> WHAT IS NEEDED: When a line below contains the string "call", show that line.

BEGIN SOURCE RECORDS

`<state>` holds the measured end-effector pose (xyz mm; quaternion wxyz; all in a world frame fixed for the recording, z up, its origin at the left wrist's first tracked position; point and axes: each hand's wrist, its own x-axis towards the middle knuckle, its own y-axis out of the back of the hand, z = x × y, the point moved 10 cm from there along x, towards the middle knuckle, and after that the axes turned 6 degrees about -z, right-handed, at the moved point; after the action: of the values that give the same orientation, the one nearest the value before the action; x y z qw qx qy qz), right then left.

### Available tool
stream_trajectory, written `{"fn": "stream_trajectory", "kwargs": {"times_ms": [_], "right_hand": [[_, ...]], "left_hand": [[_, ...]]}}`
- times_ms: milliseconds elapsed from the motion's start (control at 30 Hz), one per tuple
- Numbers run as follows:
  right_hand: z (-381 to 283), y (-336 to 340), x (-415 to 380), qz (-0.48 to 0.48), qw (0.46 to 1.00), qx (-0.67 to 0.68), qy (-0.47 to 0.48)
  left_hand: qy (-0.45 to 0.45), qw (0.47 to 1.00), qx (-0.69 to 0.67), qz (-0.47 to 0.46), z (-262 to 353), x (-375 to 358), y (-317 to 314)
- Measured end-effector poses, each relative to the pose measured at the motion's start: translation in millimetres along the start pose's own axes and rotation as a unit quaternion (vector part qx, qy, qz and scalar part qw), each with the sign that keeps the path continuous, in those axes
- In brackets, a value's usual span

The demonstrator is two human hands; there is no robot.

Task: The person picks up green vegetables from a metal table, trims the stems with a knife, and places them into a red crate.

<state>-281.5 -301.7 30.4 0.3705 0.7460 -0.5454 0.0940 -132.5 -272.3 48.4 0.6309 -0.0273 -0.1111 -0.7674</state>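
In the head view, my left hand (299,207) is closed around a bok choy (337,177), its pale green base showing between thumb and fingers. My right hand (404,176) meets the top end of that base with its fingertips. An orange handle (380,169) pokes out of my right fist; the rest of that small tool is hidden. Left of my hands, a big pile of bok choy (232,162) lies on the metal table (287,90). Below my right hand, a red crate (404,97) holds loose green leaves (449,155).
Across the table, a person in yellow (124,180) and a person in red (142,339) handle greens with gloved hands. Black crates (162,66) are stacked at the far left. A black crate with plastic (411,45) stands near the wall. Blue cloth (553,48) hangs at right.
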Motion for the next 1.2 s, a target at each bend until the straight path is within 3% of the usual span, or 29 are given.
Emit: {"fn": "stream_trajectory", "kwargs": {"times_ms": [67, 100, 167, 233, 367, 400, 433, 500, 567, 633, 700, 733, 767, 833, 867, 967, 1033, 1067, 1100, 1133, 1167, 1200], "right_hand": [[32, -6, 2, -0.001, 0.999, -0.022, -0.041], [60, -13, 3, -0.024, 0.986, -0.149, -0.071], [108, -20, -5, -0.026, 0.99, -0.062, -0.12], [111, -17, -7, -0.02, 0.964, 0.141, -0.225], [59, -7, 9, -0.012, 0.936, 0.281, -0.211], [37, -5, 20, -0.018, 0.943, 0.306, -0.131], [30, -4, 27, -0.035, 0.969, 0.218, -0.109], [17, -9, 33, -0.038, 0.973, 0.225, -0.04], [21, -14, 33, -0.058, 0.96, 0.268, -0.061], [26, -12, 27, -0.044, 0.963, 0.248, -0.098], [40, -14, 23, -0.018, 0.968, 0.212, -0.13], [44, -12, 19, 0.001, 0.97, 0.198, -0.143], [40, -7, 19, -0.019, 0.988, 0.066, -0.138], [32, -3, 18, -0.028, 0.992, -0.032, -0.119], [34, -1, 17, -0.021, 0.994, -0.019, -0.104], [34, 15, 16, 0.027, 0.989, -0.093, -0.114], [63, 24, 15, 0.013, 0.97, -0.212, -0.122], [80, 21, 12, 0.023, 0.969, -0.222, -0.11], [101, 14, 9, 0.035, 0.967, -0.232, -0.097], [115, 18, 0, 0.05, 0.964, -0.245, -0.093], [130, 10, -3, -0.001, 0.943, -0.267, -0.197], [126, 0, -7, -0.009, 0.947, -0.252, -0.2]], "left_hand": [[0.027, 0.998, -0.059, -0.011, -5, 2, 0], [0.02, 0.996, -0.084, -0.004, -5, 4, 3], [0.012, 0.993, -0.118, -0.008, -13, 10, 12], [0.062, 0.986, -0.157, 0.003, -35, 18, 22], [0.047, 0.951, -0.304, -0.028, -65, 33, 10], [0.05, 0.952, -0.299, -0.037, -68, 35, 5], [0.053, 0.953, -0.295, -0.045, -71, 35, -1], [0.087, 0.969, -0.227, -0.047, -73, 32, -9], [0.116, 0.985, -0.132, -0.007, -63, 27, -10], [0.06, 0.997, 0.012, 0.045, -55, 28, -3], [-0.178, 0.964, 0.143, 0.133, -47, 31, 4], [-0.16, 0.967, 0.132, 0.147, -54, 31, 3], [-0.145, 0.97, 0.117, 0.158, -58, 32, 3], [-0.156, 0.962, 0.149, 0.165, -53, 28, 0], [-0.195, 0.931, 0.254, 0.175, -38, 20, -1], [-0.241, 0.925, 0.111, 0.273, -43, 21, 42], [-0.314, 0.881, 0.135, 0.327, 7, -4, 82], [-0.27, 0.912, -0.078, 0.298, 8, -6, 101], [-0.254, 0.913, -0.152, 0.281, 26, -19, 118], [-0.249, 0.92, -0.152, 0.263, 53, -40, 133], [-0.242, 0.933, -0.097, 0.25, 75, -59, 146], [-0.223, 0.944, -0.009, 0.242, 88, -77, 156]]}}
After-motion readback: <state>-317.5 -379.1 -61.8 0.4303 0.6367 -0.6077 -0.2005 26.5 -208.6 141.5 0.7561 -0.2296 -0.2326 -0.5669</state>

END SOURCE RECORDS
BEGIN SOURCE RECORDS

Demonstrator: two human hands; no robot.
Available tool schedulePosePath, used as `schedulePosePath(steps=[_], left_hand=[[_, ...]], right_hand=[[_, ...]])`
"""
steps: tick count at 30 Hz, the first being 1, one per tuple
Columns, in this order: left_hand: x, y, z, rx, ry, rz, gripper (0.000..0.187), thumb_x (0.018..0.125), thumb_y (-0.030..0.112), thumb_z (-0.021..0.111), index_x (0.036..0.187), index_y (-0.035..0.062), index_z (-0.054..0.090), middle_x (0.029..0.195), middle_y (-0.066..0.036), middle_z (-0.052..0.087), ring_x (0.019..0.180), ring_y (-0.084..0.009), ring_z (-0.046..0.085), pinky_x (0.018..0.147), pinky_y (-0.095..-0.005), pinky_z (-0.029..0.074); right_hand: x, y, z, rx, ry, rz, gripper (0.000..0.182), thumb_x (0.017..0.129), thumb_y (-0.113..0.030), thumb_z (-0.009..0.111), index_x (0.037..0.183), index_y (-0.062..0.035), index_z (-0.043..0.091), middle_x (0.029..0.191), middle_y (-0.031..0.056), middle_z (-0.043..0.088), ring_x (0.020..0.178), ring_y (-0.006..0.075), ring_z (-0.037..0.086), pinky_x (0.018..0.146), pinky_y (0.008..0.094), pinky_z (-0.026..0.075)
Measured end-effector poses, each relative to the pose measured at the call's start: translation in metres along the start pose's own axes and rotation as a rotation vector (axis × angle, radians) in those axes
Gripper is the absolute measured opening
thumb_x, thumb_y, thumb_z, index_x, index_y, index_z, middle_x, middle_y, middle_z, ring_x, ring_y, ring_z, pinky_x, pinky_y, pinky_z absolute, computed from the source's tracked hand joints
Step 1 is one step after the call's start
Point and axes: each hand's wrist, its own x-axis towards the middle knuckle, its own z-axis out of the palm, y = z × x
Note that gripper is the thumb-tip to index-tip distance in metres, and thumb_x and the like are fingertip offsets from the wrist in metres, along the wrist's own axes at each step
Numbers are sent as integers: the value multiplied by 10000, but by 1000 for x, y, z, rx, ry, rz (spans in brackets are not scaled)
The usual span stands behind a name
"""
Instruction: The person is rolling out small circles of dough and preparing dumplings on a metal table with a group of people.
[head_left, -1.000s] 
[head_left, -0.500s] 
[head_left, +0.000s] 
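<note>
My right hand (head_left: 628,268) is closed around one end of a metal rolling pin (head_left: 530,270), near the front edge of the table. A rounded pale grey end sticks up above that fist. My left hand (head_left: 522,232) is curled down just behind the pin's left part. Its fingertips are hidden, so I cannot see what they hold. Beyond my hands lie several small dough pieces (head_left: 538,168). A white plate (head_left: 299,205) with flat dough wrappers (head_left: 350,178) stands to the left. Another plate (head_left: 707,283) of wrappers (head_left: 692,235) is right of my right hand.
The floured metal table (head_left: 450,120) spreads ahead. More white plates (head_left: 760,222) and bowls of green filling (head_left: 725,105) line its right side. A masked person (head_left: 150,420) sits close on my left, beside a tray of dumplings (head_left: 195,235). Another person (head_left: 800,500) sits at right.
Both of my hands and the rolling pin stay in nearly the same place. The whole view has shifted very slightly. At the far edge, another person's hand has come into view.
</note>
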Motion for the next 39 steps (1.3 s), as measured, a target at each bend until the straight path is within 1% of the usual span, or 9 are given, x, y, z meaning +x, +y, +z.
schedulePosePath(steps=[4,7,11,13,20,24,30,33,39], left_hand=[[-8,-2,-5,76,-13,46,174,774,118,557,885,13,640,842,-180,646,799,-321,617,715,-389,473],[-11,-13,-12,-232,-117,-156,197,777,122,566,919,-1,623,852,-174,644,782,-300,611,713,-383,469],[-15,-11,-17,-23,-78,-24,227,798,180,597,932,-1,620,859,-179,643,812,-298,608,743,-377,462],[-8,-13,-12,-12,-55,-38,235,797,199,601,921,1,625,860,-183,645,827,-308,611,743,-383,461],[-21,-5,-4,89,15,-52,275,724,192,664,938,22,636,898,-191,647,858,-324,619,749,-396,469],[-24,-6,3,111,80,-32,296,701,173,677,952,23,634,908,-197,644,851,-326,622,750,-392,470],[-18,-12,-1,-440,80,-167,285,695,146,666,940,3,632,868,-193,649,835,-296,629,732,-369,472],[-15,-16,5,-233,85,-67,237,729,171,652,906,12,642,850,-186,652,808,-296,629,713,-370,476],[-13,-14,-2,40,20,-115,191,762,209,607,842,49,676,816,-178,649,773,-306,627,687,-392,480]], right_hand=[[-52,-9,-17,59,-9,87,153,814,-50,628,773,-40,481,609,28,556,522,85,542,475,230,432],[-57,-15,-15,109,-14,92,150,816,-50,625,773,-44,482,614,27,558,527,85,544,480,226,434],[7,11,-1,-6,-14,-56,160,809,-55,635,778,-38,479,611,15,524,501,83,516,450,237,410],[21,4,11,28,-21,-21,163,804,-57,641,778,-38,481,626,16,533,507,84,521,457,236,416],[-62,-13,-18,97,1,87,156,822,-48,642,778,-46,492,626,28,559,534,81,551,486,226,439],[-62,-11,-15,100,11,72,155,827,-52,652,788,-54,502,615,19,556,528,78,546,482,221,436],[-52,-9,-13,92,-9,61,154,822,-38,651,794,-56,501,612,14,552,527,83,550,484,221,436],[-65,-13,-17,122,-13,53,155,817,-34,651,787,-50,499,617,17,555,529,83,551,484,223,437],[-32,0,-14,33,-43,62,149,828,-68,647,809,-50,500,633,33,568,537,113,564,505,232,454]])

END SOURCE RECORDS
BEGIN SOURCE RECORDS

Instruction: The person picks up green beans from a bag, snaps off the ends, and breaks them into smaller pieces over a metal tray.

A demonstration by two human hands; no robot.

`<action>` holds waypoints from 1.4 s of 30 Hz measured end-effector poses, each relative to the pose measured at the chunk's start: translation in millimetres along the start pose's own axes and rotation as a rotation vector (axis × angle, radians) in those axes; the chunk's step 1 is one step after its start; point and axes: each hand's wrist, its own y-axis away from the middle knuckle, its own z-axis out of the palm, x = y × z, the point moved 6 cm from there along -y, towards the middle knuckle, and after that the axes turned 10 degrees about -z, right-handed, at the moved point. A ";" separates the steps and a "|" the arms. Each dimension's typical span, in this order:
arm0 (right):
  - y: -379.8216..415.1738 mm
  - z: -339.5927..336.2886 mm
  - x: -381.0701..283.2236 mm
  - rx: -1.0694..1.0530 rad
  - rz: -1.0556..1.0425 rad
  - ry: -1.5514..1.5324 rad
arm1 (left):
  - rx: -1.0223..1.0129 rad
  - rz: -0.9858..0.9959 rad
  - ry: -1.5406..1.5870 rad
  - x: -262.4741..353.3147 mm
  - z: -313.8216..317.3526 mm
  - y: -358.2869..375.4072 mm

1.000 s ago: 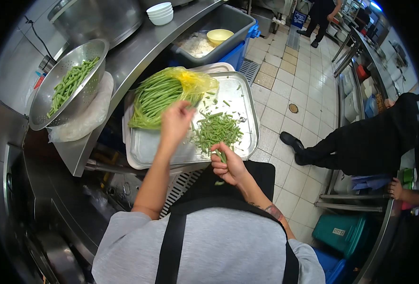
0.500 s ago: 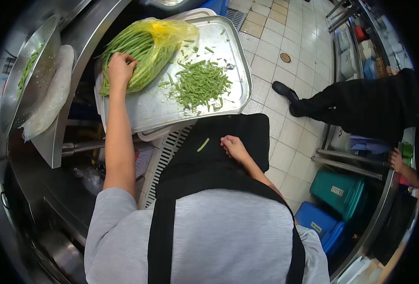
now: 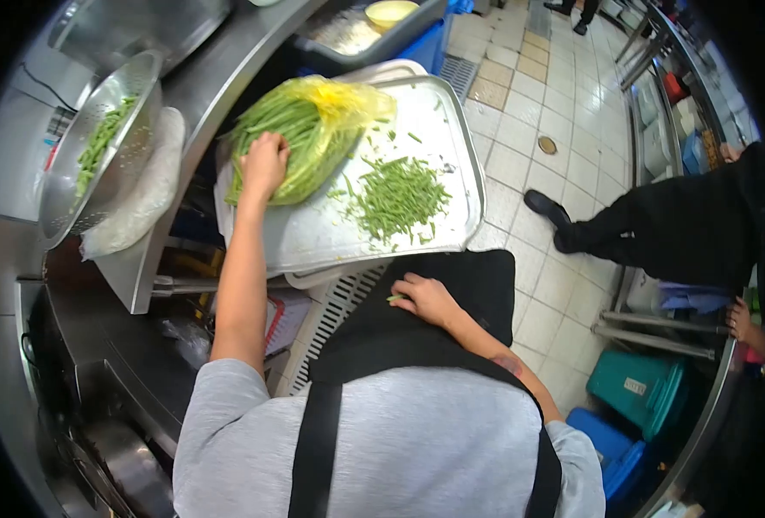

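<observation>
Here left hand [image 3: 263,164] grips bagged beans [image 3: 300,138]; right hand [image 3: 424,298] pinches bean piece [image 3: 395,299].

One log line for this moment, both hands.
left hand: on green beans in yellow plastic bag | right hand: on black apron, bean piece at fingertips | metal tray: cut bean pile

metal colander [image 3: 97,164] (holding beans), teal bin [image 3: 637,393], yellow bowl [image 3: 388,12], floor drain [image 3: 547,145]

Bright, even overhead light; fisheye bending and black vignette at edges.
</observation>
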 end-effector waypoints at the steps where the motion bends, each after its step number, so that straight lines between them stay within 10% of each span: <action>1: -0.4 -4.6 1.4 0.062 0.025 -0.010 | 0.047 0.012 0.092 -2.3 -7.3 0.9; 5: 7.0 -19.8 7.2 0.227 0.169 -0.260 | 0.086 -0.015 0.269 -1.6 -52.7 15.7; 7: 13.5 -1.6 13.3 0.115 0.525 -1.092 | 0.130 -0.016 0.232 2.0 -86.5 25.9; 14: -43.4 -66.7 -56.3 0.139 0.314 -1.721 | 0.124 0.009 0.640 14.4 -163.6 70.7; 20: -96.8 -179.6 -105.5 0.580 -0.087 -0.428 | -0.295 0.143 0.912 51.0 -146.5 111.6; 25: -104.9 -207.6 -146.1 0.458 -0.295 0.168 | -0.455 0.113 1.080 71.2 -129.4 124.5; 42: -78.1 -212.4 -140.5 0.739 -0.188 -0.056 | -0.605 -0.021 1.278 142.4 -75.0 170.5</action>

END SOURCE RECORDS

> RESPONSE TO THE EXERCISE:
Measured end-effector poses, each relative to the pose measured at the call's start: translation in metres along the start pose's own axes and rotation as a rotation vector (axis × angle, radians) in those axes
Step 1 is one step after the call's start

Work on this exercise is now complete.